O assobio curto que chama o cavalo do mocinho – era no Zorro, Roy Rogers, Gene Autry ou em todos eles? –; a música do casal que sela o amor eterno e que é recuperada toda vez em que há enfim o reencontro; o toque de clarim da cavalaria que chega para resolver a parada; a cortina musical que veste a cara de espanto de criaturas que alcançam a catatonia do ver, quando a verdade revelada faz surtar os protagonistas; tudo isso são personagens musicais que nos encantam na Sétima Arte. Aqui, no caso deste filme importante (não canso de dizer: não existe Kurosawa menor) o herói assobia para mostrar que está feliz em dar mais um passo rumo à vingança. Será bem sucedido no final?

Em vez de filmar o ataque ao homem que estava entregando toda a sujeira para a imprensa e a nação, no lugar de uma briga, com socos, pontapés, mordidas, tiros, Kurosawa usa outro estratagema. O casal ruma para o esconderijo para salvar o vingador e ao longo do caminho passa por uma barreira policial que toma conta de um carro acidentado. Os dois chegam enfim ao local e lá encontram o parceiro do protagonista desesperado, que conta como o amigo foi subjugado, seqüestrado e colocado dentro do automóvel que enfim se chocou com o trem. Era o mesmo que estava todo amassado na estrada.

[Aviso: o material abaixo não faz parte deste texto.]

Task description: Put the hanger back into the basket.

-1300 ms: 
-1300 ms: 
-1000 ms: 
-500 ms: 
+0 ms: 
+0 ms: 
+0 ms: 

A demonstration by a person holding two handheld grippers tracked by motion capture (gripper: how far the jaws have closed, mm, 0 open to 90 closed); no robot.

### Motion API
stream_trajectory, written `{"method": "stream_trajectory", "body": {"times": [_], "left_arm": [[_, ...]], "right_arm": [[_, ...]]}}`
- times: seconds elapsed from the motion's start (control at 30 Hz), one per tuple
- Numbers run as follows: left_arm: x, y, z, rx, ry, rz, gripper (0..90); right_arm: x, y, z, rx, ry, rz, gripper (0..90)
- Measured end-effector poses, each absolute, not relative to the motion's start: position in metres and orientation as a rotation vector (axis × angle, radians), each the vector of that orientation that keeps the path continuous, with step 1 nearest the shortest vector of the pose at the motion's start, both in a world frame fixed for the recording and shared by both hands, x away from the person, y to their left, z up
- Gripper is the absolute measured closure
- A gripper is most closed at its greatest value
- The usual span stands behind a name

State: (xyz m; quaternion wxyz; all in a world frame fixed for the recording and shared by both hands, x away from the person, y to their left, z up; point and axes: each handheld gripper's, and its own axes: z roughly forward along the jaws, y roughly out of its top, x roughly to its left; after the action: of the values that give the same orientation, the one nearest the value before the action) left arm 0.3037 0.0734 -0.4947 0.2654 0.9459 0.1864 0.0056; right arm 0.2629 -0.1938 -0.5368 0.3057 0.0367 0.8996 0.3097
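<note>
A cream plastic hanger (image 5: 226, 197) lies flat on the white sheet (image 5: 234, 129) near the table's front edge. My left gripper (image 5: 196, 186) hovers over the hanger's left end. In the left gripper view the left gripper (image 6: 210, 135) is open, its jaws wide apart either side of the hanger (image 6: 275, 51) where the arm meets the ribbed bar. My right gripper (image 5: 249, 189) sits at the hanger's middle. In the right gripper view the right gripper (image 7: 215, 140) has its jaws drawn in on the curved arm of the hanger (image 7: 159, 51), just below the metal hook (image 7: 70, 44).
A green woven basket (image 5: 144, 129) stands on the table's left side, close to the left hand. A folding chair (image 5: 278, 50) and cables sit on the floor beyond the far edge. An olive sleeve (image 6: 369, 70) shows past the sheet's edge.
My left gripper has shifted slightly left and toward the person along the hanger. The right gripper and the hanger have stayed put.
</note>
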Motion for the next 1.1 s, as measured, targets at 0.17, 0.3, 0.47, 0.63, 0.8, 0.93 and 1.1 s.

É uma extrema sofisticação narrativa, que deixa de lado as soluções fáceis, elimina a tentação de apelar para a mediocriade comercial do ver, compondo uma narrativa romanesca onde vale a imaginação do espectador. Nós, na platéia, ficamos construindo as imagens virtuais que não aparecem no filme, do grande sufoco passado pelo rebelde e sofrendo com seu acidente do qual só aparecem os ferros retorcidos. É impressionante. Na cena final, o poderoso chefão recebe o telefonema de um mafioso mais poderoso do que ele, dá explicações, pede desculpas e se curva diante do telefone. Mortal.

“Será que tem de ser sempre assim?” pergunta, desesperado o amigo que descobriu tudo, mas não tinha prova de nada. A máfia é profissional, sabe como se defender e tira do caminho quem quer que se interponha contra ela. São imbatíveis. Por isso até hoje estão no poder. Fatalmente é por isso que mais este grande filme de Kurosawa permanece na sombra. No lugar dele, você “vai se emocionar” com o ex-jogador de beiseball que está no ermo cheio de ódio e recebe e visita do velho treinador que vai resgatá-lo para a glória final em câmara lenta e risinhos cretinos. Quando não acaba tudo numa grande explosão, que no fundo significa a retenção dos programadores de TV, que adoram machões explodindo tudo para se livrarem da mocinha e ficarem juntos para sempre.

RETORNO - Imagem desta edição: Toshiro Mifune nas ruínas de uma sociedade perversa.